Les Amis de la Terre, ANV COP 21 et des gilets jaunes bloquent depuis ce matin 3 sites d’Amazon en France : le siège, l’entrepôt de Lauwin-Planque et l’agence de livraison de Toulouse, pour dénoncer le rôle de la multinationale dans le changement climatique et la crise sociale.

Le Haut Conseil pour le Climat vient de rendre un rapport constatant le manque d’actions du Gouvernement français en matière de lutte contre le changement climatique, et notamment concernant les transports internationaux ou la réduction de l’empreinte carbone liée à nos importations [1] Nous exigeons un renforcement de l’ambition du Projet de loi économie circulaire avec l’adoption d’un moratoire sur l’implantation des nouvelles zones commerciales et entrepôts de la vente en ligne, et notamment des 3 nouveaux méga-entrepôts d’Amazon à Brétigny, Lyon et Metz.

Dans cet article, nous expliquons en détail comment Amazon aggrave la surproduction et le changement climatique et pourquoi la mise en conformité du secteur de la distribution avec l’accord de Paris en 2030 ne peut se faire sans l’adoption urgente d’une mesure permettant de stopper l’hémorragie.
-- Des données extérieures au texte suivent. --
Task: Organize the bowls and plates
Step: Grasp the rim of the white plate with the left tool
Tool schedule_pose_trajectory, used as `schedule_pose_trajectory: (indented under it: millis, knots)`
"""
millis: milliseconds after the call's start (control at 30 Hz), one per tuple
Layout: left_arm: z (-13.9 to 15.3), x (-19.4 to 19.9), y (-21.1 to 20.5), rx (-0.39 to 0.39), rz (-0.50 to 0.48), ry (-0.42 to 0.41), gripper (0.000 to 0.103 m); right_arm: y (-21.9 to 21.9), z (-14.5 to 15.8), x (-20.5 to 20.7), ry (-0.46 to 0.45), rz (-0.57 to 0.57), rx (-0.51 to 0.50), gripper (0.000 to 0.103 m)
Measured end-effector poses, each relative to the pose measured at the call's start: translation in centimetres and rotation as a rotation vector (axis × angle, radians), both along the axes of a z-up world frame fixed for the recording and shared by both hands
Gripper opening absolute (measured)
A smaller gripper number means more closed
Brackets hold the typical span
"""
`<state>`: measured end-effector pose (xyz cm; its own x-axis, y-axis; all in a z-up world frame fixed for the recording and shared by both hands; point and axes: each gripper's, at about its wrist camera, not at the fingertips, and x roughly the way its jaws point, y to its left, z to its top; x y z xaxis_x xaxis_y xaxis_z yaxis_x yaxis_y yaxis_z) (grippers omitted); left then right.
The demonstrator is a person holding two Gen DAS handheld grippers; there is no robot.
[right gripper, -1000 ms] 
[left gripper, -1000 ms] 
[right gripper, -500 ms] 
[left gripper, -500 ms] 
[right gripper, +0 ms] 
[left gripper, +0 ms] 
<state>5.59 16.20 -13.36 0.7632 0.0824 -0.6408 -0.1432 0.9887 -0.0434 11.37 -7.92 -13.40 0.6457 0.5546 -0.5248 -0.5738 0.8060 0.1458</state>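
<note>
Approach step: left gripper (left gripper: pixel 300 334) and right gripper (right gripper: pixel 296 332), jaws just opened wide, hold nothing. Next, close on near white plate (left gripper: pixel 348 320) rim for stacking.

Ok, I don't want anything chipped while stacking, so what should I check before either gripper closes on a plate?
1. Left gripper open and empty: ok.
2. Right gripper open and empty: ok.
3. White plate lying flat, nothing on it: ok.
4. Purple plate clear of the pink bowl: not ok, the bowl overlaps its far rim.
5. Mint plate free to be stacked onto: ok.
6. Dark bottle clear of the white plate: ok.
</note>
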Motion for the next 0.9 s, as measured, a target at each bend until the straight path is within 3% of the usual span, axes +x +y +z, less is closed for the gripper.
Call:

L’Impact climatique de la production de produits textiles et électroniques

D’après l’agence de l’environnement, la fabrication et le transport des produits textiles et électroniques représentent d’ores et déjà près du quart des émissions de gaz à effet de serre des français [2]. L’industrie textile serait le 3 ou le 4ème émetteur de Gaz à effet de serre mondial [3]. Pour respecter l’accord de Paris et limiter le réchauffement climatique à 1,5°C degré à la fin du siècle, il est estimé qu’il faudrait d’ici 2030 réduire par 10 les mises en marché de produits textiles et environ par 3 celles des produits électroniques [4] .

Les facteurs de la surproduction
Aujourd’hui en France, les mises en marché sont de plus de 39 vêtements [5] et 12,5 produits électroniques par habitants [6]. La consommation augmente avec les gains de pouvoirs d’achat. Les premières recherches sur l’effet rebond démontrent que les gains d’efficacité énergétique sur les produits font baisser le coût d’utilisation de l’énergie et donc gagner en pouvoir d’achat aux consommateurs. Ce pouvoir d’achat a tendance à être transformé en augmentation des niveaux de consommation, ce qui augmente la consommation finale d’énergie [7] . Cette mécanique se vérifie également concernant la réduction des coûts d’utilisation des matières premières [8].

Il est également prouvé désormais que l’augmentation des dépenses publicitaires conduit à une augmentation des niveaux de consommation [9].

Les prix des produits textiles et électroniques baissent depuis des dizaines d’années. En 1984, il fallait 2 heures au salaire moyen net pour se payer une paire de chaussures de sport entrée de gamme en grande distribution. Ce temps a été divisé par deux en 30 ans. Les chaussures viennent très probablement d’Extrême-Orient alors qu’elles pouvaient encore avoir été fabriquées en Europe dans les années 1980. Globalement, la part de l’habillement dans le budget des ménages a sensiblement baissé (6 % contre 10 % en 1984), sous l’effet des importations à bas prix [10] .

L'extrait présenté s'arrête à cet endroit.